Michel Bertrand
     

 

Y-a-t'il encore des lecteurs de la bible ?

Le peuple protestant est-il encore un lecteur de la Bible ? On peut en effet se poser la question avec inquiétude. J’ai moi-même parlé au synode national de " passion biblique endormie ". Or sans lecture de la Bible, c’est le fondement même du protestantisme est en péril. Elle est le socle de notre foi et de notre témoignage. Contre les illuministes qui prétendaient apporter des révélations particulières, les réformateurs vont sans cesse ramener à la Bible. C’est pourquoi nous devons être, redevenir un peuple de lecteurs de Bible. D’autant que l’attente est grande dans une société qui a perdu sa mémoire religieuse et notamment biblique, au point que la culture devient indéchiffrable.

C’est le retour constant aux Ecritures qui maintient nos convictions sur le sol de la première prédication chrétienne. C’est par elles que Dieu se rencontre et se révèle dans un tête à tête avec Lui sans intermédiaires.
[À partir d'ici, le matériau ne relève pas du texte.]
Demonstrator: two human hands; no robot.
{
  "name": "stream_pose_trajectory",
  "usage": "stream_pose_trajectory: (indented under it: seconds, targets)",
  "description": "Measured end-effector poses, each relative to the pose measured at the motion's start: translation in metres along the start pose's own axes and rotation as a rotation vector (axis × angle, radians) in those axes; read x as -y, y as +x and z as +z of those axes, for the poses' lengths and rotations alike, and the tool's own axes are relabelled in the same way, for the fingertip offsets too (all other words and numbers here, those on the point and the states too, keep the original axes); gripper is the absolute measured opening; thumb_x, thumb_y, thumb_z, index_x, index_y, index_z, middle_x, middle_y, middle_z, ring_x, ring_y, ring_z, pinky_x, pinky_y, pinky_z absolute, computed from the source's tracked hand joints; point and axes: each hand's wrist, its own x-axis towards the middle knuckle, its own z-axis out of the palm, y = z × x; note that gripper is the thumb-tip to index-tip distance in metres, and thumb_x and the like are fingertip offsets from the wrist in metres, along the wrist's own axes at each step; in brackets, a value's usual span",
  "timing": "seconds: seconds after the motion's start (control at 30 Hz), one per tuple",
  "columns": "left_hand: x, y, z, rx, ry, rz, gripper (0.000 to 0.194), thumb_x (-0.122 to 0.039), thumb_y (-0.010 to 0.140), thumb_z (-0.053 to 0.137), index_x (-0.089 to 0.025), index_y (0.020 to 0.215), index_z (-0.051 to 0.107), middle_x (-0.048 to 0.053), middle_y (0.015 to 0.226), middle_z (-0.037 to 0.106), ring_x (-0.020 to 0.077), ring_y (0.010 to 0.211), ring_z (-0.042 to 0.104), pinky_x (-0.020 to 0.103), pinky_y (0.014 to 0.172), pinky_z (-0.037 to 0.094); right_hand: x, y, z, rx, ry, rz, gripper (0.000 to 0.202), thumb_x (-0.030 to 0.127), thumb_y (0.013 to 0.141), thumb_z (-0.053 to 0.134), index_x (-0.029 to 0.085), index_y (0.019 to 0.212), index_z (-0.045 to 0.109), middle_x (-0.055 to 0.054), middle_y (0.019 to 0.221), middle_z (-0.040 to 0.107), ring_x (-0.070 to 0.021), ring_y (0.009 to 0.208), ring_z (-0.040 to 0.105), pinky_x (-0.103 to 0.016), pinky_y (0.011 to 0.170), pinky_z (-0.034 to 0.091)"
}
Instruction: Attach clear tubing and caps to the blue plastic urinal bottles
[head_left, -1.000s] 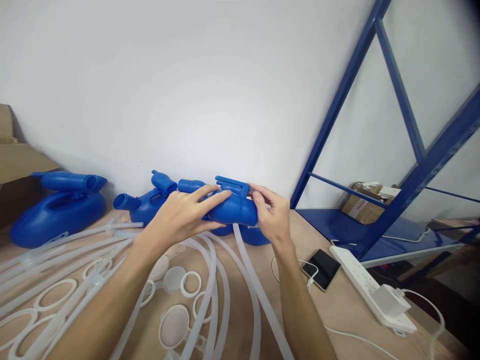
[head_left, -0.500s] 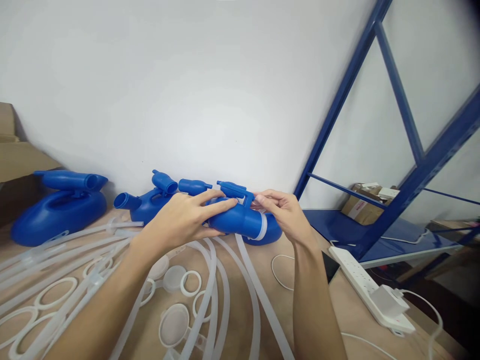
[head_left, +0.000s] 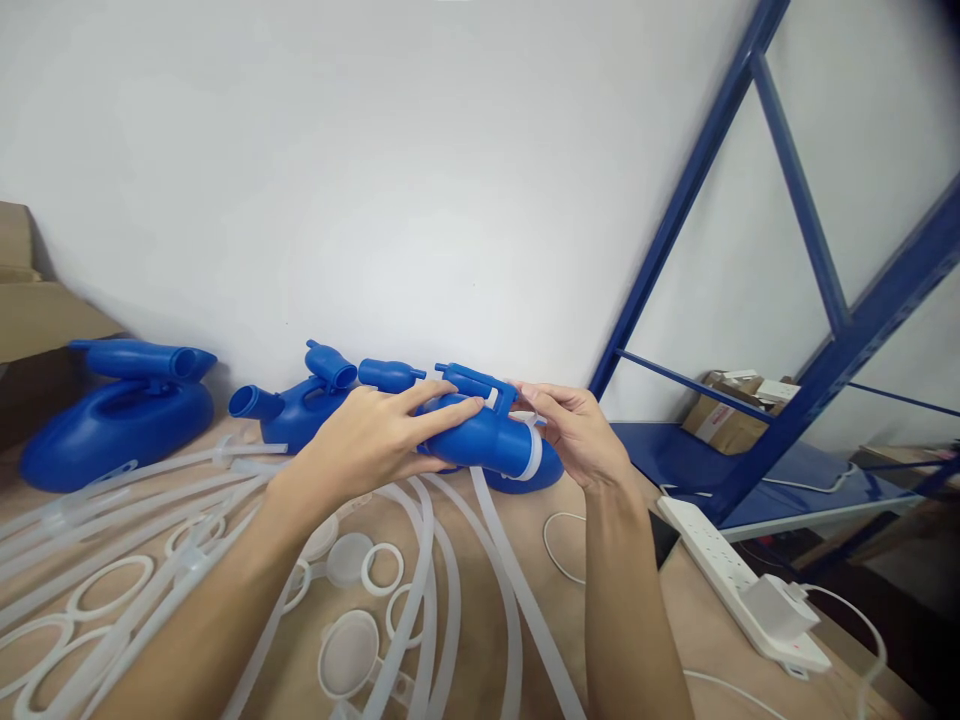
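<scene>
My left hand [head_left: 386, 425] is closed around a blue plastic spout [head_left: 472, 435] lying on its side, thumb beneath and fingers over the top. A white ring [head_left: 532, 455] circles the spout's right end, and a blue bracket [head_left: 506, 395] rises from its top. With thumb and forefinger pinched, my right hand [head_left: 577, 425] is at the upper edge of that ring, beside the bracket. A small pale piece shows by those fingers, mostly hidden. Behind and below the spout is a rounded blue body [head_left: 529, 478], partly covered.
Blue bottles [head_left: 116, 430] with spouts stand along the wall at left. Clear tubes [head_left: 517, 600], white rings [head_left: 112, 587] and pale round caps [head_left: 349, 655] lie across the table. A power strip [head_left: 739, 575] with a plugged-in adapter and a blue shelf frame [head_left: 795, 180] are at right.
The spout has turned slightly, bringing the bracket and white ring a little to the right. My right hand has shifted slightly right with them; my left forefinger has slid a little rightward.
</scene>
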Motion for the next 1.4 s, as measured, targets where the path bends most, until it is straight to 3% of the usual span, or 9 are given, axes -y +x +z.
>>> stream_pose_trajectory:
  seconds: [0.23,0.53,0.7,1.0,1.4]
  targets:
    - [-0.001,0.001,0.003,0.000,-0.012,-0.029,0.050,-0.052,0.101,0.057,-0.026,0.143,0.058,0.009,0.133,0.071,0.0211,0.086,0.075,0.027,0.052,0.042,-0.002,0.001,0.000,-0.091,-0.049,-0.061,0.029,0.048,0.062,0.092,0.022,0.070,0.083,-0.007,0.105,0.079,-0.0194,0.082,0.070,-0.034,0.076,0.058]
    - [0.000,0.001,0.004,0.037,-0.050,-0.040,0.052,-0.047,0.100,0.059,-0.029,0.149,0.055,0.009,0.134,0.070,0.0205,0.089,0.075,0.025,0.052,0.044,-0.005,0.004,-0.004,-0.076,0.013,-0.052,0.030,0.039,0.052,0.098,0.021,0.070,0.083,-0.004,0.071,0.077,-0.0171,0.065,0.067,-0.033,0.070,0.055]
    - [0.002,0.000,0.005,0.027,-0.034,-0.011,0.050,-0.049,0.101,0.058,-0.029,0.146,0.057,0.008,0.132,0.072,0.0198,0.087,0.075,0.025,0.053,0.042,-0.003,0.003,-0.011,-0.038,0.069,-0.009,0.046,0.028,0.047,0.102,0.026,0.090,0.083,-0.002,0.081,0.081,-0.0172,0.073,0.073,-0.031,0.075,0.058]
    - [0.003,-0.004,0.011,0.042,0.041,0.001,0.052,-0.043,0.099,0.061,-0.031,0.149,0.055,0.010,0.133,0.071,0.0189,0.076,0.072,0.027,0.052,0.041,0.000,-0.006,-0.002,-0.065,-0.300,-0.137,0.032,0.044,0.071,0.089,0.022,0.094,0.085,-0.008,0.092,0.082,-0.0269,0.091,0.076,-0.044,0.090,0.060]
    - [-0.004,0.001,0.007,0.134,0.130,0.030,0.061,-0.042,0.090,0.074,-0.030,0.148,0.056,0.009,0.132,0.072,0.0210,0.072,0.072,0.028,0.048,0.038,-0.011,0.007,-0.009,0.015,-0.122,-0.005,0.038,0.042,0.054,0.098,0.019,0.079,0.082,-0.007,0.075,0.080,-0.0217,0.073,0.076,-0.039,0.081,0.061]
En effet, chacun est placé à égalité devant ce texte toujours disponible. Même s’il est vrai que ce n’est pas un livre toujours facile à lire. Cette lecture met en jeu notre émotion, notre piété, notre intelligence, notre culture et notre histoire. A ceux qui disent que lire la Bible est un acte intellectuel réservé à quelques uns, il faut rappeler ces protestants qui autrefois apprenaient à lire pour pouvoir lire les Ecritures, les étudier, les prier, les méditer articulant dans un même geste l’acte cultuel et l’acte culturel. Et si le peuple protestant ne lit plus la Bible, l’autorité va se concentrer sur un corps de clercs, un magistère dont on sait les dangers.

Et j’insiste notamment sur la lecture communautaire, qui en ouvrant à des lectures plurielles nous préserve du subjectivisme, du sectarisme, voire du fanatisme. Ce va et vient entre le texte et moi et les autres nous empêche de prendre nos convictions comme l’unique vérité. Aujourd’hui, dans le contexte de religiosité fusionnelle, où on est tenté de n’entendre que ce qui nous conforte, la Bible révèle une Parole autre qui bouscule et interpelle. C’est pourquoi il nous faut toujours " partir " des Ecritures au double sens de s’y enraciner et d’en faire jaillir une parole qui rejoint l’histoire, une parole vive, la parole du Dieu vivant au cœur de ma vie.

Ainsi à tout moment, je peux ouvrir ma Bible et y entendre une parole de consolation, d’interpellation ou d’encouragement.